Why write this blog?
I started this blog back in 2015 when I had recently begun group therapy for borderline / emotionally unstable personality disorder (BPD or EUPD). I hoped that sharing my journey through therapy would help others who are struggling. I thought I’d write posts linked to the therapy sessions. Quickly, I discovered that I couldn’t do this, not week by week anyhow. Sometimes, it was just too painful. Often, I wanted to write about my lived experience set in the context of my whole life journey and recovery process.
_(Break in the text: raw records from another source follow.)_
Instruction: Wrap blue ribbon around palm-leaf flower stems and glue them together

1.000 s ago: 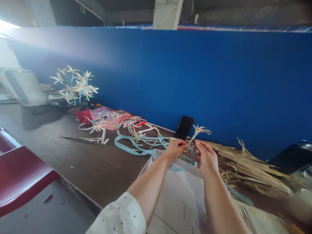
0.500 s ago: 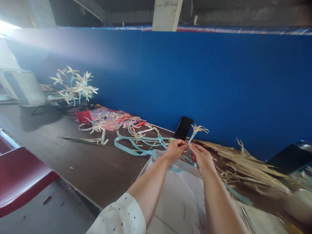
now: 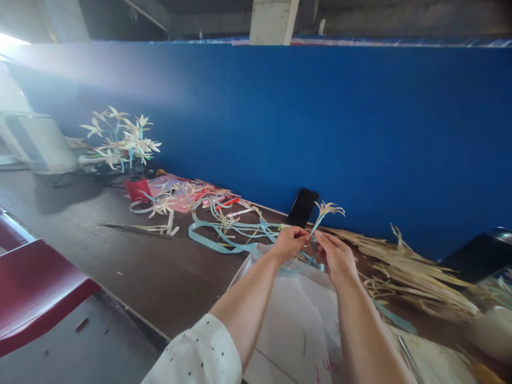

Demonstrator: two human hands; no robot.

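Note:
A handmade flower with pale straw-like petals and a light-blue wrapped stem stands tilted between my fingertips. My left hand pinches at the lower stem, thumb and forefinger together. My right hand pinches the stem from the other side, its fingers curled. A light-blue ribbon hangs just below my hands; where its end meets the stem is hidden by the fingers. Underneath my forearms lies a white sheet or box lid with pink handwriting near its lower part.
Looped light-blue ribbon lies left of my hands. A black phone leans against the blue partition. Dry straw-like strips spread at right. Farther left stand a red pot of similar flowers and a kettle.
My hands and the flower have shifted slightly to the right, and my fingertips are a little farther apart. The view has tilted slightly. Both hands keep their pinch.

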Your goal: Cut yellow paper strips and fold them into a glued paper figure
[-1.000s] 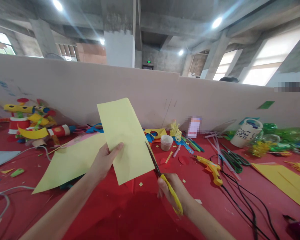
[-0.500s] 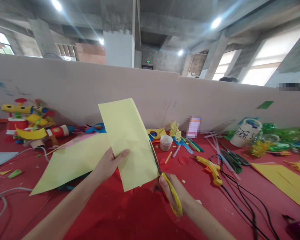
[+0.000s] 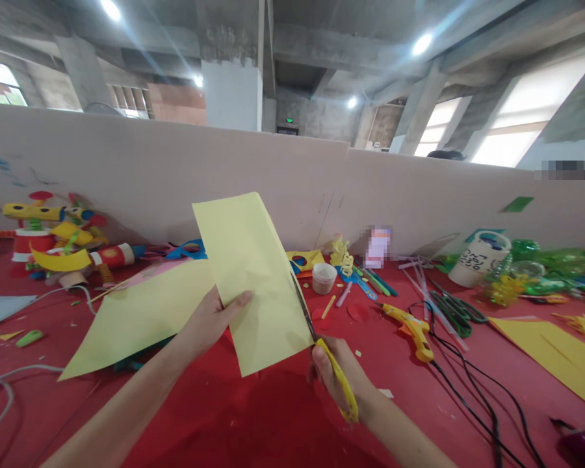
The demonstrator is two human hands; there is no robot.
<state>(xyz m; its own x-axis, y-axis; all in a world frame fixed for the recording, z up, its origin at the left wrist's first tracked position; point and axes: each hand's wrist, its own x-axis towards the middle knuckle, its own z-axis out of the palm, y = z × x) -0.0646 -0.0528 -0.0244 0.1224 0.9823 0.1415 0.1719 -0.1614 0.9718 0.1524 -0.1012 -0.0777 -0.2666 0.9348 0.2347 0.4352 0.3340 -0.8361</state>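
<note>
Between my hands a folded sheet of pale yellow paper (image 3: pixel 253 260) is held up above the red table. My left hand (image 3: pixel 221 312) grips its left edge, thumb on the near face and fingers hidden behind. In my right hand (image 3: pixel 338 367) are yellow-handled scissors (image 3: pixel 347 390), with my fingers wrapped round the handles. Their dark blades lie along the paper's right edge, pointing up and away; how far they are apart I cannot tell. Another pale yellow sheet (image 3: pixel 146 318) lies on the table left of my left hand.
Right of my hands lie a yellow glue gun (image 3: pixel 412 328) with black cords and green-handled scissors (image 3: pixel 451 312). A white cup (image 3: pixel 324 278) stands behind. Paper toys (image 3: pixel 43 234) crowd the far left; orange-yellow sheets (image 3: pixel 556 354) lie right. A pale partition (image 3: pixel 127 162) borders the table's back.
The scissors and my right hand have shifted very slightly right and down. The paper's lower right corner sits a little differently. My left hand stays where it was.
</note>
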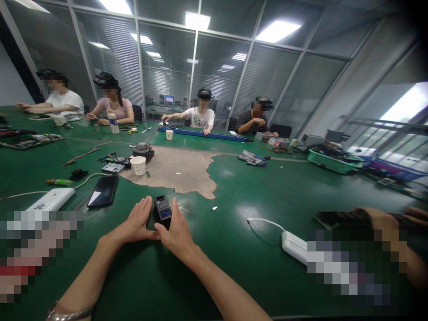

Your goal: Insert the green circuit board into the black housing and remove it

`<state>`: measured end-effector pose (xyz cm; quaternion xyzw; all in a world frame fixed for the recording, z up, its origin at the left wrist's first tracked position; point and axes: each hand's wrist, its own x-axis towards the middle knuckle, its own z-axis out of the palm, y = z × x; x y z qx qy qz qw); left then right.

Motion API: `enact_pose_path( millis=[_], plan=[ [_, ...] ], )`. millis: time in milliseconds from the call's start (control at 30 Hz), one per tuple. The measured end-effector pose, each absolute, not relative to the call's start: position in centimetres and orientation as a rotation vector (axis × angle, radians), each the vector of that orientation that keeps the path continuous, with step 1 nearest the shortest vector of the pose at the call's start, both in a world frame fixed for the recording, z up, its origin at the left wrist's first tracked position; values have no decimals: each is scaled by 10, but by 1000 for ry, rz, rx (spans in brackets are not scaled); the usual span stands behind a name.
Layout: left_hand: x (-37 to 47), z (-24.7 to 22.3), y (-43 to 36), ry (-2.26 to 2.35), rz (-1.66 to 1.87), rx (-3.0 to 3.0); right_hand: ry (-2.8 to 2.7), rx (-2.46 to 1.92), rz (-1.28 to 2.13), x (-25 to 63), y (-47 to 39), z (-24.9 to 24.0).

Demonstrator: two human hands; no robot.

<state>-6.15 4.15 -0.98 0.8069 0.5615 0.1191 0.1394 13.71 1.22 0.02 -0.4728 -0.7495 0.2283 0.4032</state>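
Note:
A small dark box-shaped device (163, 207) with a bluish display and a row of small buttons stands on the green table in front of me. My left hand (138, 221) is to its left, fingers stretched out, with a slight gap to the box. On the other side, my right hand (178, 232) has its fingers extended along the box's right edge; whether it touches is hard to tell. The thumbs meet or nearly meet at the near side of the box. Neither hand is wrapped round it.
Left of my hands lie a black phone (103, 191) and a white power bank (51, 201) with a cable. Beyond are a paper cup (138, 165) and electronic parts. At right lies another white block (294, 246), near another person's hands (381, 220). Several people sit across the table.

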Motion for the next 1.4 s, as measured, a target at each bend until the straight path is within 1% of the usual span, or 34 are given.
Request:
enact_pose_path(
  millis=[133,333,500,600,700,933,1233,1400],
  plan=[
    [-62,-10,43,1612,350,2332,-1804,-1152,582,136,13,-3],
    [-64,-25,47,1602,468,2417,-1748,-1098,609,134,12,-9],
    [-65,-30,48,1622,461,2424,-1633,-1067,597,136,11,14],
    [-64,-26,47,1625,423,2447,-1587,-1003,554,146,16,33],
    [-61,-20,46,1629,379,2445,-1599,-1011,516,165,23,40],
    [-60,-20,47,1620,390,2446,-1615,-1186,478,205,27,19],
    [-57,-23,49,1637,422,2471,-1602,-1257,480,206,33,-9],
    [-59,-30,50,1639,395,2504,-1647,-1292,404,210,32,-15]
  ],
)
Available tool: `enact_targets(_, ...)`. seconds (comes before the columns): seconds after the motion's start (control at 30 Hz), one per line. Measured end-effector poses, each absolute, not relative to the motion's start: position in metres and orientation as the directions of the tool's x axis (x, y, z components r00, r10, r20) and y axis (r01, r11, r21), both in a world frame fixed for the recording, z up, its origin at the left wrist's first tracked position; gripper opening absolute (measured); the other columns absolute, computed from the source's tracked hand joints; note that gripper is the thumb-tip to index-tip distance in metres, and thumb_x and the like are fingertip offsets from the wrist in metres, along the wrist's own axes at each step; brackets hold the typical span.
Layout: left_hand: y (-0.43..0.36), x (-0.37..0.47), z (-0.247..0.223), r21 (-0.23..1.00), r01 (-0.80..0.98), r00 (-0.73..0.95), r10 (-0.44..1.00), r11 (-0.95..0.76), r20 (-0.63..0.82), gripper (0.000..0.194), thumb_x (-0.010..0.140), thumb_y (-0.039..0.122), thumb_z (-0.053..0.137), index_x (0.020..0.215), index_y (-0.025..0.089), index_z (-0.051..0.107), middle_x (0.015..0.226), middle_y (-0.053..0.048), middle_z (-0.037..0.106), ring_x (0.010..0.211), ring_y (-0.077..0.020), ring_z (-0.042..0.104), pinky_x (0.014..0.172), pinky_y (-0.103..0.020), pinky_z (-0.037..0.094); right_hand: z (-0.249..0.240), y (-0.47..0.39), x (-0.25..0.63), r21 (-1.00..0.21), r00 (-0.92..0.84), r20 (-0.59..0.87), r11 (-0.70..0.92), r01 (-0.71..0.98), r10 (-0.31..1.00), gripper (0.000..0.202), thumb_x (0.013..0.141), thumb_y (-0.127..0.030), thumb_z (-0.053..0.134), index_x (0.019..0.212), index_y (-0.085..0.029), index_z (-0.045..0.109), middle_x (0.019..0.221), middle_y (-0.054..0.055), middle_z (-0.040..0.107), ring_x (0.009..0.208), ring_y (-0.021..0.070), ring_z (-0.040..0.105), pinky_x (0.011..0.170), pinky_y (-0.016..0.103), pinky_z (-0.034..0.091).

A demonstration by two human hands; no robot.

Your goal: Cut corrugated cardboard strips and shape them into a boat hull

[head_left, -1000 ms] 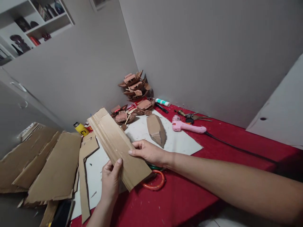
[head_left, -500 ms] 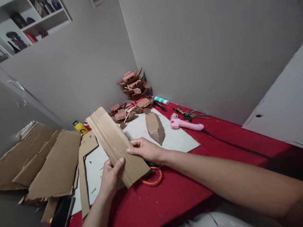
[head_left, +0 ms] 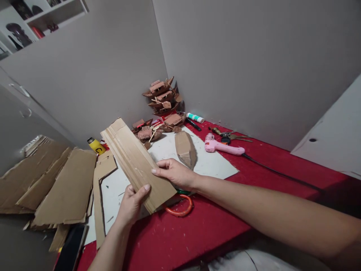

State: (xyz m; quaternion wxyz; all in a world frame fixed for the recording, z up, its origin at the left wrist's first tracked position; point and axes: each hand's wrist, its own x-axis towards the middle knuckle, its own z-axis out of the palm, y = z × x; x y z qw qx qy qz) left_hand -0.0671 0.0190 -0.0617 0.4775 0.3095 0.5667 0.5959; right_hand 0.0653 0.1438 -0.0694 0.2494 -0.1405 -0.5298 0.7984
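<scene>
A long strip of cardboard (head_left: pixel 135 160) with creased ridges along its left side is held tilted above the table. My left hand (head_left: pixel 132 203) grips its lower left edge, thumb on top. On the right edge, my right hand (head_left: pixel 175 173) pinches it, thumb also on the upper face; the other fingers are partly hidden beneath. Behind the right hand lies a boat-shaped cardboard piece (head_left: pixel 185 148) on a white sheet (head_left: pixel 217 163). A red-orange ring-shaped handle (head_left: pixel 180 207) and a bit of green show under the strip's near end.
Several small cardboard boats (head_left: pixel 162 96) are stacked in the corner. A pink glue gun (head_left: pixel 222 147) with a black cord lies right, near pliers-like metal tools (head_left: pixel 237 137). Cardboard sheets (head_left: pixel 67 184) lean at left, beside an angled cardboard offcut (head_left: pixel 99 203) and a yellow bottle (head_left: pixel 96 146).
The view has shifted slightly. Both hands still hold the cardboard strip, which is a little higher in view, and more of the ring-shaped handle and green part shows.
</scene>
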Motion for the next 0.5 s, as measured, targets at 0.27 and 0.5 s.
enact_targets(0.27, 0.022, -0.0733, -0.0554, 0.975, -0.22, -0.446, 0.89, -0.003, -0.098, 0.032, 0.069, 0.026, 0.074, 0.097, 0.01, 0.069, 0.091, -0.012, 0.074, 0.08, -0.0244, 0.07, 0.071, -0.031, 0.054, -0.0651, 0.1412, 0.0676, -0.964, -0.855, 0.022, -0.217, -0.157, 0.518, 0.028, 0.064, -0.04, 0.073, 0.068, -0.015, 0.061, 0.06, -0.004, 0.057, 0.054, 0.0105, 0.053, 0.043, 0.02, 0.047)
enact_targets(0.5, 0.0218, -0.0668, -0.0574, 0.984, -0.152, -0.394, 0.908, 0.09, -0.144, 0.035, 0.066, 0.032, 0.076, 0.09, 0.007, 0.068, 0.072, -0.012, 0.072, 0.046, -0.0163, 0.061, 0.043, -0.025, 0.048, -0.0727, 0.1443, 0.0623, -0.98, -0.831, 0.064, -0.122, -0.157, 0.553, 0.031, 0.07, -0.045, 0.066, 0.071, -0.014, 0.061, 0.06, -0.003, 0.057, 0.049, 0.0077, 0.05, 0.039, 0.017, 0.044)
Therapy ended and I wanted to keep writing – and I definitely was not “fixed”! I’m still not, six years later. There are always going to be ways in which I differ from someone who hasn’t suffered early life trauma and who hasn’t got mental and physical disabilities. I hope I’m gradually learning to live with and through my conditions, not be crushed by them. As I go, I hope that sharing my experience may be helpful to someone somewhere. I know that in my journey as someone with multiple diagnoses and also as a carer, learning from someone else’s lived experience interests and really helps me (and no less so when it differs from my own). In my voluntary work, I’ve been very thankful to be told by professionals that hearing first hand lived experience gives a new, different perspective from reading textbooks. Textbooks tend to focus on behaviours, one junior doctor told me, whereas speaking to those with lived experience can tell you much more about what living with a condition feels like and what’s going on below the surface when a particular outward “behaviour” is observed. I think this dialogue is particularly important where conditions like EUPD/BPD are concerned, where I think the sufferer’s internal experience and history are often poorly understood. So, I hope that this blog and discussions that may take place in the comments will be of value to help others. Thank you for stopping by. Thank you for reading this far. Please do leave a comment and share what you are comfortable with of your own story.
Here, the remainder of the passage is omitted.